UN High Commissioner for Refugees Pia Prytz Phiri during a meeting with Food and Disaster Management Minister Abdur Razzaque disclosed that "the Ruhingya refugee issue turned into a regional problem and the UNHCR is sincere to resolve it. Bangladesh, Thailand and Myanmar can take a joint initiative in this regard." UN official acknowledged that the number of Ruhingya refugees registered was 250,877 during the period of November 1991 to June 1992, of them, 236,599 have so far returned to their own country. At present, 24,135 registered Ruhingyas have taken refuge at Kutupalong in Ukhia upazila and Nayapara camp in Teknaf upazila of Cox's Bazar district.

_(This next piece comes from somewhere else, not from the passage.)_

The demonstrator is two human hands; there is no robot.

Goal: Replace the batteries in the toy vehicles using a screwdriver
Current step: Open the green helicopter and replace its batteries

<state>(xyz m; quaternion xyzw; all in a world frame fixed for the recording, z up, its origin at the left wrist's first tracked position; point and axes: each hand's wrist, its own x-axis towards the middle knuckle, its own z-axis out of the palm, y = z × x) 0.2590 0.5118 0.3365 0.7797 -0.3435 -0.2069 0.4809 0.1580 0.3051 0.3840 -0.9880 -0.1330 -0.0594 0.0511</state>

Ruhingya Muslims issue is one of the lingering Muslim minority problems being faced by the Ummah today; it is also one of the modern world's most unreported human tragedies. They are the integral part of the history of South East Asia. It is common for a Ruhingya to have experienced trauma, isolation, violence and separation. They have left behind their lives and loved ones in Myanmar, and are living in difficult circumstances in refugee camps for days together. They have no hopes for the future. The people of Bangladesh have close affinity with the Ruhingyas in relation to the Faith, culture and heritage for long. But no effective step in extensive form has yet been undertaken for its solution. Unfortunately the Ruhingya people are split into many groups and organizations. By sinking their petty differences the Ruhingyas must unite under a common banner in order to achieve their cherished goal. The world community irrespective of creed and culture should raise their voices against the ethnic cleansing drive on humanitarian ground, so that the international organizations can exert pressure on military junta for permanent solution of Ruhingya issue.